On commencera par ſe bien convaincre que le gouvernement de la compagnie eſt trop compliqué, en Europe même. Une direction partagée entre tant de chambres, entre tant de directeurs, entraîne néceſſairement des inconvéniens ſans nombre. Il n’eſt pas poſſible que le même eſprit préſide par-tout, que les opérations ne ſe reſſentent des vues opposées de ceux qui les conduiſent dans des lieux divers, ſans concert & ſans dépendance. L’unité ſi néceſſaire dans les arts, eſt également précieuſe dans les affaires. Inutilement on objecteroit qu’il eſt important pour tous les états démocratiques, que les richeſſes y ſoient divisées, qu’il y règne entre la fortune des citoyens la plus grande égalité poſſible. Cette maxime, vraie en elle-même, ne ſauroit être appliquée à une république ſans territoire, qui n’exiſte que par le commerce. Il faudra donc ſoumettre à une inſpection unique tous les achats, toutes les ventes ; il faudra les réunir dans un même port. L’économie fera le moindre des avantages que la compagnie trouvera dans ce changement.

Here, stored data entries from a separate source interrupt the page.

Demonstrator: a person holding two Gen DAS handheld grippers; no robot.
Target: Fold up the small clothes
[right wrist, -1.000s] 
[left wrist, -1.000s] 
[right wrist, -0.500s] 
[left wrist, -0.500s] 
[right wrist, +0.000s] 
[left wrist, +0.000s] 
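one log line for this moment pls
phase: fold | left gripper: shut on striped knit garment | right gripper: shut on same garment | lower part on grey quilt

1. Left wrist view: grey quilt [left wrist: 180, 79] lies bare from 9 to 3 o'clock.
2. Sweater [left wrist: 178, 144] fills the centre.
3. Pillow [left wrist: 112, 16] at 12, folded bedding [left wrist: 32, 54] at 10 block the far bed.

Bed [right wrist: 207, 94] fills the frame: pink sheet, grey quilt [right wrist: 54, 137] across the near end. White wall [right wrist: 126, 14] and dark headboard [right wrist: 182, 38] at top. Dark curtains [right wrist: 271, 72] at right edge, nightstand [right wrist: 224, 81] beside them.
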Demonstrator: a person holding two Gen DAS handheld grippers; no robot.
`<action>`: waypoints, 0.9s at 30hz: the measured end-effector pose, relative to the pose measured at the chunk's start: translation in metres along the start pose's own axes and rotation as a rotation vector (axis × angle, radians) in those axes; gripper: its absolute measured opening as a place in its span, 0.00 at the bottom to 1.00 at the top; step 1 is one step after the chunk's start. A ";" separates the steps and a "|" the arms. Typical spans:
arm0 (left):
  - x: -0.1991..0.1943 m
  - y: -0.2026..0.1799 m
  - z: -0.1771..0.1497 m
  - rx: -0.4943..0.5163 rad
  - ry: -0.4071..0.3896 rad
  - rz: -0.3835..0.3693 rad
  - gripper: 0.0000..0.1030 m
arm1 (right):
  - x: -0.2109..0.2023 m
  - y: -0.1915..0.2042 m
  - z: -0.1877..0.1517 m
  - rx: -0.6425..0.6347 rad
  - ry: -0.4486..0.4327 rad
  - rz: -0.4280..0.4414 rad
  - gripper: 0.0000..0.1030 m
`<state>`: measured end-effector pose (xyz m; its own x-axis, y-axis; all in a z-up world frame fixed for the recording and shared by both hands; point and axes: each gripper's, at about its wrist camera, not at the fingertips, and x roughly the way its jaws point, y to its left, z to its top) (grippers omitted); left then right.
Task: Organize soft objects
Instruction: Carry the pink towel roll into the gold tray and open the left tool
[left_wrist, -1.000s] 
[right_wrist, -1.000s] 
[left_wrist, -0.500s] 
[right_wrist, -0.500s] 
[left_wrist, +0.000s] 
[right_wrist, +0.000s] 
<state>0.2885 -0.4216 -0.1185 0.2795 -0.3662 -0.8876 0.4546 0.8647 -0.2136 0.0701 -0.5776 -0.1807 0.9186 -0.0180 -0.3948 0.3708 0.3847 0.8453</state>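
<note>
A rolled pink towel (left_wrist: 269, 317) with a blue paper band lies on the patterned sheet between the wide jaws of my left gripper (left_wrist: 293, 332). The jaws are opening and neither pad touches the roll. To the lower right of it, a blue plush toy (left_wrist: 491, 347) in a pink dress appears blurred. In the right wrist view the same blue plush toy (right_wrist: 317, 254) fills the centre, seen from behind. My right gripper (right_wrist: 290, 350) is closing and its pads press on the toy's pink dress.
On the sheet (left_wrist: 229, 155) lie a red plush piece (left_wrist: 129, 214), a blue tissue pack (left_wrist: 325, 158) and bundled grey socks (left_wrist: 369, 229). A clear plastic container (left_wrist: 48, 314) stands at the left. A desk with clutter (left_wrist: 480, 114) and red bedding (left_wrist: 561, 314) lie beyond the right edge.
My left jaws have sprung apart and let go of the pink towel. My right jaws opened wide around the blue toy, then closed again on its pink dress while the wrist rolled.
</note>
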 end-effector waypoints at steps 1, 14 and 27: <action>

De ce centre, où toutes les lumières ſeront réunies, on ira chercher, on ira combattre les déſordres juſque dans le fond de l’Aſie. La conduite que tiennent les Hollandois avec les princes Indiens, auxquels la force a arraché un commerce excluſif, ſera un des premiers abus qui ſe préſenteront. Depuis trop long-tems, on les traite avec une hauteur inſultante ; on veut pénétrer à découvert les myſtères de leur gouvernement ; on cherche à les engager dans des querelles avec des voiſins ; on entretient la diviſion parmi leurs ſujets ; on leur montre une défiance pleine d’animoſité ; on les force à des ſacrifices qu’ils n’ont pas promis ; on les prive des avantages que leur aſſurent leurs capitulations : tous ces actes, d’une tyrannie intolérable, occaſionnent de fréquentes diviſions, qui dégénèrent quelquefois en hoſtilités. Pour rétablir une harmonie, qui devient tous les jours plus néceſſaire & plus difficile, il faut employer des agens qui joignent à l’eſprit de modération, la connoiſſance des intérêts, des uſages, de la langue, de la religion, des mœurs de ces nations. Il ſe peut que la compagnie n’ait pas actuellement de tels inſtrumens : mais il lui convient de les former. Peut-être même en trouveroit-elle parmi les chefs des comptoirs, que tout l’invite à abandonner.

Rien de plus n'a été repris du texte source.